The Abuse of Incentive Pay

One standard criticism of union contracts is that workers doing the same job with the same experience usually get the same pay-- with fewer bonuses for outstanding work. It must just be union rigidness protecting lousy workers that explains such an approach, right?

Well look at the Center on Disease Control, courtesy of the NYTimes, where abuse of incentive pay has ended up diverting pay from front-line scientists to the top management:

In 2005, the records show that officials in Dr. Gerberding's office received 60 premium bonuses totaling $515,075, or about 4 percent of all bonuses granted within the centers. Because bonus money is limited — about 1.5 percent of the total personnel budget, Mr. Skinner said — the growing share of premium bonuses for Dr. Gerberding's closest advisers has meant less money is available for some scientists and other workers.
Incentive pay sounds nice, but it usually means that management lines its own nest and bonuses get handed out to those who tow the management line-- and those who challenge management in any way get nothing.

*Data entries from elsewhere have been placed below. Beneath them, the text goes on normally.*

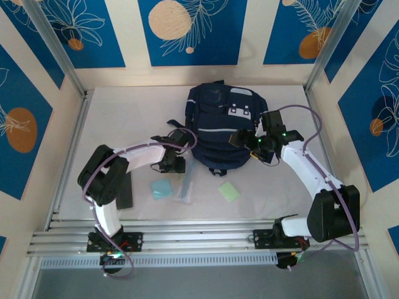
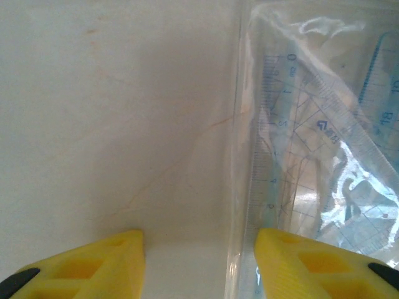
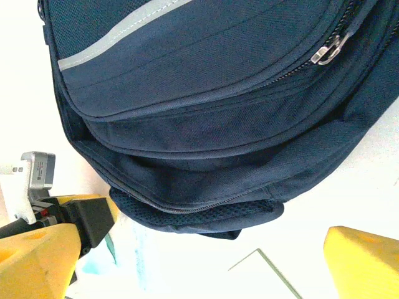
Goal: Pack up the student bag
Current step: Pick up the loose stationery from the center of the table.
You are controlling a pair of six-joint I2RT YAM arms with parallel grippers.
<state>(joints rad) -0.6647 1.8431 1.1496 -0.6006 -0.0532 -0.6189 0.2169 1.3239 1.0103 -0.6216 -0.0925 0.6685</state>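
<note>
The student bag (image 1: 219, 124), dark navy with thin grey stripes, lies flat at the back middle of the table. Its lower edge and a closed zipper (image 3: 328, 51) fill the right wrist view around (image 3: 212, 106). My right gripper (image 1: 244, 138) hovers over the bag's right side, and in its own view it (image 3: 199, 274) stands wide open with nothing between its fingers. My left gripper (image 1: 171, 163) is down at the table by a clear pouch of rulers (image 1: 185, 187). Its jaws (image 2: 199, 268) are apart, with the right finger (image 2: 318, 265) resting on the edge of that pouch (image 2: 312, 143).
A pale blue sticky pad (image 1: 161, 189) lies left of the pouch. In front of the bag is a green pad (image 1: 229, 191). A black flat object (image 1: 124, 190) lies beside the left arm. Walls enclose the table on three sides.
</note>
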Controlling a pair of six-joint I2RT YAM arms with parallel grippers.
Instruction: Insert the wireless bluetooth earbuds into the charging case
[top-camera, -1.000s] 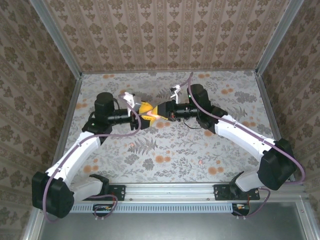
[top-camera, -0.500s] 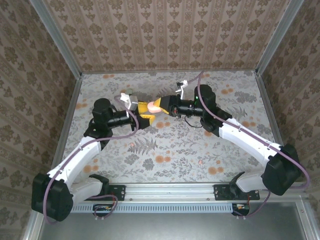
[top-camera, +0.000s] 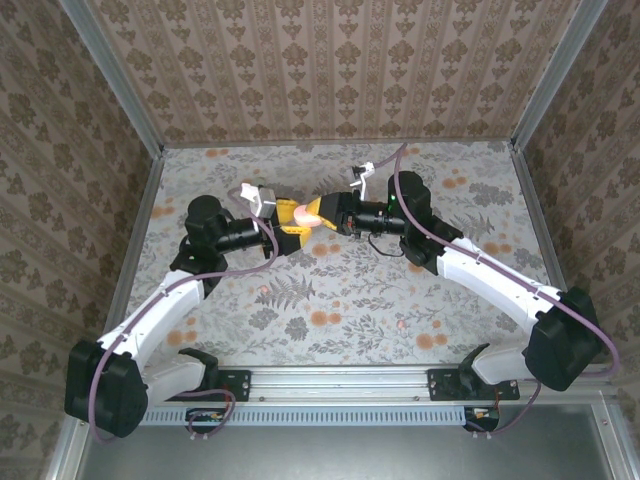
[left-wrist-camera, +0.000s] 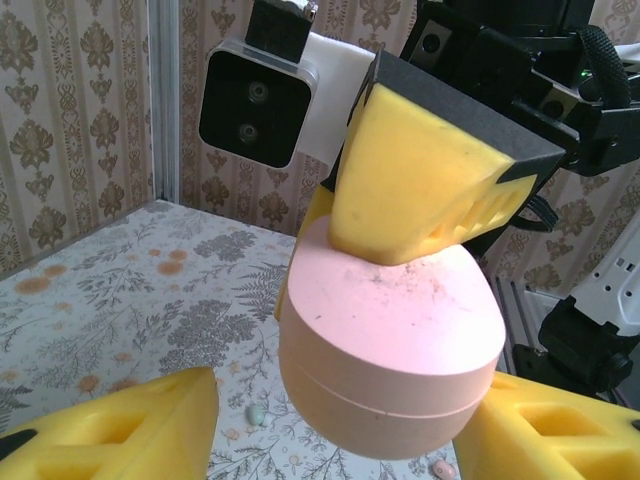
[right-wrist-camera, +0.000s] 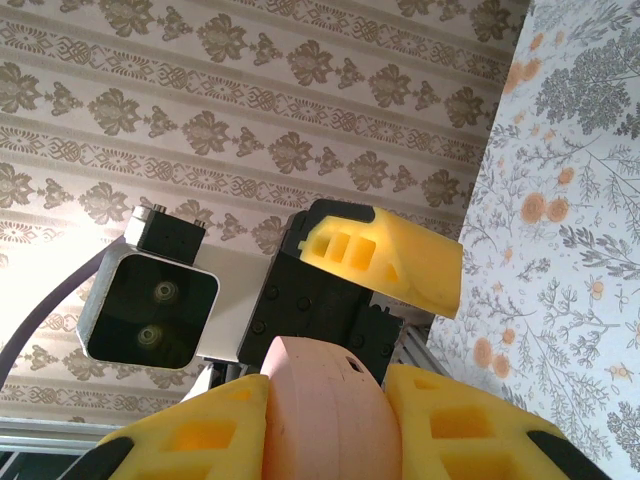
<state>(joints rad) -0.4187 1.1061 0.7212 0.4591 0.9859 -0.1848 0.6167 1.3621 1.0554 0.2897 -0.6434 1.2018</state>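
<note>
Pink and shut along its seam, the charging case (left-wrist-camera: 390, 340) hangs in mid-air above the flower-printed counter (left-wrist-camera: 110, 300). It is pinched across its flat faces by the right gripper (right-wrist-camera: 325, 415), whose yellow fingers (left-wrist-camera: 420, 190) are closed onto it from either side. Facing it, the left gripper (left-wrist-camera: 345, 395) stands partly open with the case between its jaws. A sliver of gap shows beside one finger, and it is not clear whether the other brushes the shell, so this gripper reads as flanking the case rather than holding it. Below, the earbuds (left-wrist-camera: 255, 413) lie loose on the counter, well apart from each other: a pale one beneath the case and a pinkish one (left-wrist-camera: 443, 468) at the bottom edge of the left wrist view. Neither is in a gripper or in the case. By the look of it, the work is at the stage of readying the case, not yet at insertion, since no earbud can go in with the lid down. The next move probably calls for the left gripper to catch the lid's lip while the right gripper holds the body firm. The halves must be prised apart without twisting the smooth shell out of the grip, and then a gripper must be freed for the tiny earbuds.
</note>
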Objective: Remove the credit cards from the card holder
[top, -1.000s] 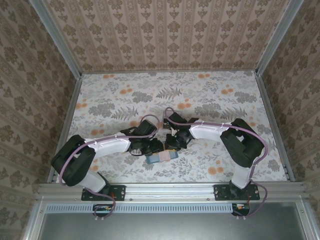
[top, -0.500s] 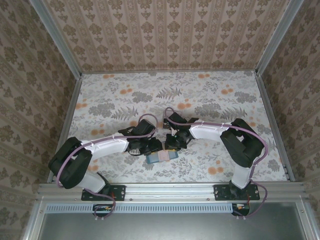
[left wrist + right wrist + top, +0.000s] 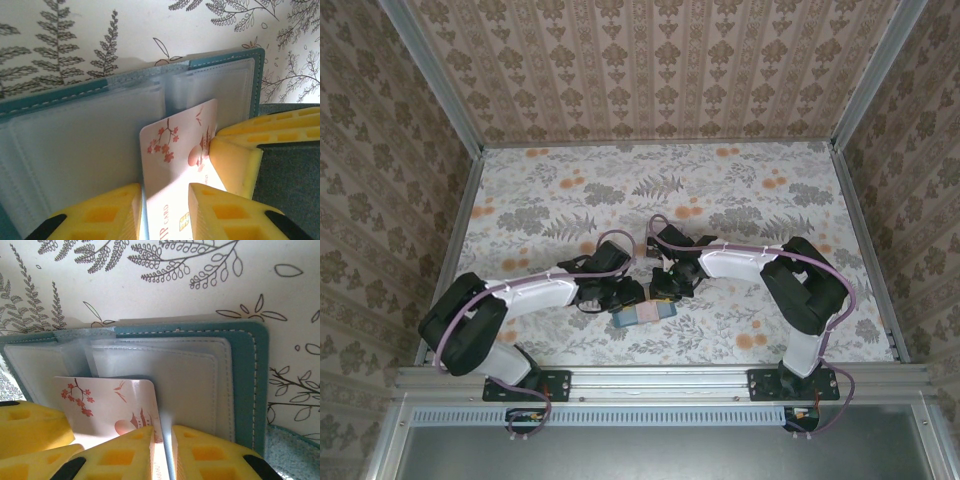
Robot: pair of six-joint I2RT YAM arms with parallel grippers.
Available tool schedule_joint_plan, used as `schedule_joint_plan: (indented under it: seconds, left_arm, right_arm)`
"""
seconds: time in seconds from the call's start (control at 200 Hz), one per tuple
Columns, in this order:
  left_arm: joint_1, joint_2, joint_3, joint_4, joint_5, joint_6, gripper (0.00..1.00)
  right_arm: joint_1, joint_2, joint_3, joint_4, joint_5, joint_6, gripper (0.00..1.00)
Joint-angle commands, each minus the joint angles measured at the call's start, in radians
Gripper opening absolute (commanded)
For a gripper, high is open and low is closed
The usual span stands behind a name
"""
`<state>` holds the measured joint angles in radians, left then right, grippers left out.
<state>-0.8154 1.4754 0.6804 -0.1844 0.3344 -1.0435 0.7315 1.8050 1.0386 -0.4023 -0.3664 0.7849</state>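
card holder [image 3: 642,314] is lying open on the tabletop [image 3: 740,200], by the middle of its near edge | credit card [image 3: 172,150] is sticking partly out of its slot | left hand [image 3: 165,192] is standing narrow, flanking the credit card, grip impossible to tell | right hand [image 3: 163,432] is pinching the card holder's clear sleeve, nearly closed

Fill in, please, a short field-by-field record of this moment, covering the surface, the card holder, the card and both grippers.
surface: table with fern and flower print
card holder: open flat, teal rim, frosted sleeves facing up
card: pale, blossom print, lying over the sleeves
left gripper: jaws apart, card face showing between them
right gripper: closed on a thin pale sheet edge, apparently a sleeve of the holder
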Motion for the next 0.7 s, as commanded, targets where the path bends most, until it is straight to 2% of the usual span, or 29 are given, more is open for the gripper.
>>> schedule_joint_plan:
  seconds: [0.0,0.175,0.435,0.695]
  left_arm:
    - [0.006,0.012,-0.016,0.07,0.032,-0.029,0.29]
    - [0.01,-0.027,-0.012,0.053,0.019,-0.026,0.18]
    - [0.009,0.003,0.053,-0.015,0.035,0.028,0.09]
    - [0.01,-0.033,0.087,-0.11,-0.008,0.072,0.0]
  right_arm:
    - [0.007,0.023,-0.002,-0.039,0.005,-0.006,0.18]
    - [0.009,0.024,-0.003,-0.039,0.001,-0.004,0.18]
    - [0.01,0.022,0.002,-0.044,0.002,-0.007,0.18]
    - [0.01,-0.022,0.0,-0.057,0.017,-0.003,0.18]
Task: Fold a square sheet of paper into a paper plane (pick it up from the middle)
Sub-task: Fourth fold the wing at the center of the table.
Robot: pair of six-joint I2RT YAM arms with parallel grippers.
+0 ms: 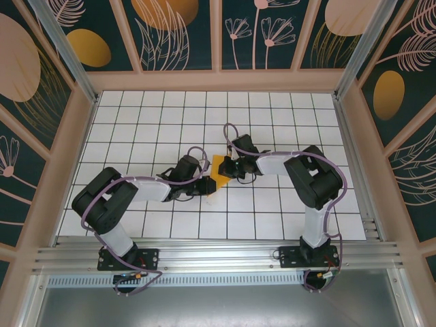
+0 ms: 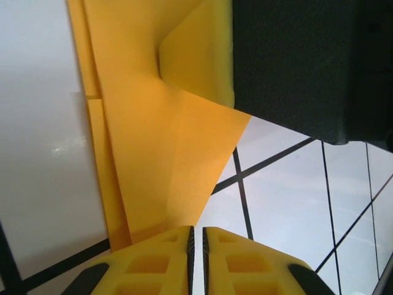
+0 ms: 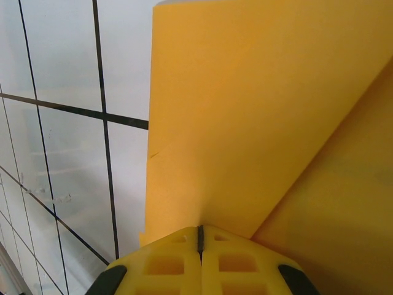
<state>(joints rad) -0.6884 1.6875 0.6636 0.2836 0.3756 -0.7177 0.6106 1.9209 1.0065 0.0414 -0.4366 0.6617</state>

So the upshot is that incentive pay often ends up doing very little to improve performance, but does a lot to lower the pay of all workers while undermining overall worker power in the workplace. Which explains why most workers when they vote on a union contract decide to eliminate incentive pay where they can. In most cases, the best workers under a union contract will get more pay without incentives than they will from an incentive system that over time lowers pay for all workers.